> [PROBLEM DETAILS]: Your answer should be the data below, reproduced with nothing changed.

> [RECORDED DATA]:
━━━━━━━━

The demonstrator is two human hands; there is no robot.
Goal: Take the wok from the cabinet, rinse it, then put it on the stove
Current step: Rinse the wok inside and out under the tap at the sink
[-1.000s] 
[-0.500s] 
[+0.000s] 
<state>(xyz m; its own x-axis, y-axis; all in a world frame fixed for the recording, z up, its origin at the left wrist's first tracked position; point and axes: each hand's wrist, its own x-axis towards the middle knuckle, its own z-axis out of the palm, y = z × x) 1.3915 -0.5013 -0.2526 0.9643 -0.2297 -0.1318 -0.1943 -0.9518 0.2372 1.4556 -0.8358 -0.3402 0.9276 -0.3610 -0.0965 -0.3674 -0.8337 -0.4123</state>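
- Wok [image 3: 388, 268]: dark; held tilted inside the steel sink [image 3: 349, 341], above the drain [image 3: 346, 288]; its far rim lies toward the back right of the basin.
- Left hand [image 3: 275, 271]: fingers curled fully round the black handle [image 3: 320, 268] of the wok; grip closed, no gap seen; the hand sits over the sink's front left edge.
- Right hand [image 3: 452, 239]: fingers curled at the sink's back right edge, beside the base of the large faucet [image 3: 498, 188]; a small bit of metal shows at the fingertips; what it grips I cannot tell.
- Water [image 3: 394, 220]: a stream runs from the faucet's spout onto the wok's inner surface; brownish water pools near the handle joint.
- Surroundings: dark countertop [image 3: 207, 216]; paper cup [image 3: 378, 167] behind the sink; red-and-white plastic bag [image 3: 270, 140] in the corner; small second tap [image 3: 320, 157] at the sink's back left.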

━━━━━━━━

> [EXERCISE SOLUTION]:
The demonstrator is two human hands; there is no robot.
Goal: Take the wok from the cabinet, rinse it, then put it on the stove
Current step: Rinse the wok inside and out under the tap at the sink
[-1.000s] 
[-0.500s] 
[+0.000s] 
<state>(xyz m; its own x-axis, y-axis; all in a world frame fixed for the recording, z up, its origin at the left wrist's first tracked position; point and axes: each hand's wrist, its own x-axis towards the middle knuckle, its own z-axis out of the palm, y = z × x) 1.3915 -0.5013 -0.2526 0.9643 -0.2297 -0.1318 -0.1943 -0.9518 0.2372 1.4556 -0.8358 -0.3402 0.9276 -0.3610 -0.0965 -0.3674 -0.8337 -0.4123</state>
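- Wok [image 3: 388, 268]: dark; held tilted inside the steel sink [image 3: 349, 341], above the drain [image 3: 346, 288]; its far rim lies toward the back right of the basin.
- Left hand [image 3: 275, 271]: fingers curled fully round the black handle [image 3: 320, 268] of the wok; grip closed, no gap seen; the hand sits over the sink's front left edge.
- Right hand [image 3: 452, 239]: fingers curled at the sink's back right edge, beside the base of the large faucet [image 3: 498, 188]; a small bit of metal shows at the fingertips; what it grips I cannot tell.
- Water [image 3: 394, 220]: a stream runs from the faucet's spout onto the wok's inner surface; brownish water pools near the handle joint.
- Surroundings: dark countertop [image 3: 207, 216]; paper cup [image 3: 378, 167] behind the sink; red-and-white plastic bag [image 3: 270, 140] in the corner; small second tap [image 3: 320, 157] at the sink's back left.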

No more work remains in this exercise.